As some of you may know, I will turn 70 years old on January 27th. Becoming 70 is a pretty remarkable thing. It is hard to tell yourself that you are still middle age. Although having my father alive who, at almost 92, is active and healthy, does help. When I turned 69, I decided that I should make the next decade of my life the best one yet. I gave myself a year to figure out what that would mean.
I knew some of it had to with fitness and health. I spend about ten hours a week exercising, and I have a very healthy diet. I also do exercises for my brain.
I also knew that this might be the last decade in which I could accomplish some significant things, at least for me. High on that list would be creative pursuits like writing music, maybe writing a book, doing video art, and producing a multi media Podcast. I want to continue my study of quantum mechanics and genetics. Having more success in business ventures would not be a critical objective. I thought that I might do something to help others beyond what I currently do. Surprisingly, the one thing I may accomplish in this category involves health care and goes back to my roots in medical science research.
Now it is almost a year later, and I have not yet put together my objectives for the next decade. Not only that, but I have been working harder at business then I have the proceeding ten years. I have also devoted a lot of time and effort to increasing the returns from my investments and finding ways to lower my tax burden. Even though I am very comfortable financially, and have no need to do this.
There are at least two drivers for this situation. I often joke “Retirement is when you no longer enjoy doing the things you are good at, and are not good at doing the things you enjoy.” There is a lot of truth in that, but in my case, I still enjoy doing the things I am good at and frankly, I am excellent at doing them. So I enjoy helping early stage companies especially when close friends are involved. I love technology, and I am still on the cutting edge in a number of areas. Business strategy continues to excite me. But most of these things do not leave me satisfied. I have had my successes, and now I am just repeating.
The second thing is that I am no longer patient, if I ever was. Many of the things I want to do require mastering tools. For instance, to compose music at the level I seek, I have to use a program called Logic. It is kind of like Photoshop for music. It is very hard to learn and to remember. While I have many tutorials, I get frustrated when I don’t get it the first time. I have had the same experience with video editing software. To write music, you have to separate yourself from distraction. But then I get bored, or I begin to think about other things. All those interactions I have that relate to business or investment actives, pop into my head. I start feeling the urgency of dealing with them. I leave my piano and go back to the computer and send an email. Of course, that means I will have to deal with the response I will receive.

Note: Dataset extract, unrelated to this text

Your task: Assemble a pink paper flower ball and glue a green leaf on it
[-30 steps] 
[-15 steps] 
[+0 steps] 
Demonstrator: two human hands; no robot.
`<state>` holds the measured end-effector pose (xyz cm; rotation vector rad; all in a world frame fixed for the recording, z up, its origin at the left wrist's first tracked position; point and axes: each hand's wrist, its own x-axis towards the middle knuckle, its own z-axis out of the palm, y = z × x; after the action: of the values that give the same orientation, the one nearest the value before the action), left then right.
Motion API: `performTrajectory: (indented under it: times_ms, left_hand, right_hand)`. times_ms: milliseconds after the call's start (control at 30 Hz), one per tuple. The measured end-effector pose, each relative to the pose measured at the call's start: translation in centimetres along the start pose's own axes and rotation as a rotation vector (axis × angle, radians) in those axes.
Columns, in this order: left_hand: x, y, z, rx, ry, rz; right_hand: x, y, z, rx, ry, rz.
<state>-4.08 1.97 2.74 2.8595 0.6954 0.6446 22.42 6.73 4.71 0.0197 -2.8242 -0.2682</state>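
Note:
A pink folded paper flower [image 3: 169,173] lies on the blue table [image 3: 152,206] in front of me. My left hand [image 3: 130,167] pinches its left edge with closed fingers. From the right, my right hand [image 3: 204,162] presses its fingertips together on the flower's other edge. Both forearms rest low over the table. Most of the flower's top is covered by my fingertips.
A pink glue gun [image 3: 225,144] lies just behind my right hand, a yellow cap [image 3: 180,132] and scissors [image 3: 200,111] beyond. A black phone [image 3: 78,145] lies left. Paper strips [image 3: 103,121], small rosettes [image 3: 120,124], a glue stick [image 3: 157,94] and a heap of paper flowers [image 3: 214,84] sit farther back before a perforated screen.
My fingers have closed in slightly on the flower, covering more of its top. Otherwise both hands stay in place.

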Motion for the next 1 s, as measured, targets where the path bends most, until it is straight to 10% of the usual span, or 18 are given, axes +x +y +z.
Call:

Many of my friends, in addition to my wife, suggest that I try meditation. I understand why, but I find it extremely hard to do. For a while, I developed my personal form of meditation. I would get up early in the morning and work in on our garden building trails and small rock walls. That calmed me, but I kept hurting my back picking up rocks.
So I have decided to find a Life Couch. I always thought a Life Coach was a professional who could not find a job. I still think this might be true for most. But I decided to follow the advice of Dr. Mark Hyman and try one. I am interviewing someone tomorrow morning. Should be interesting.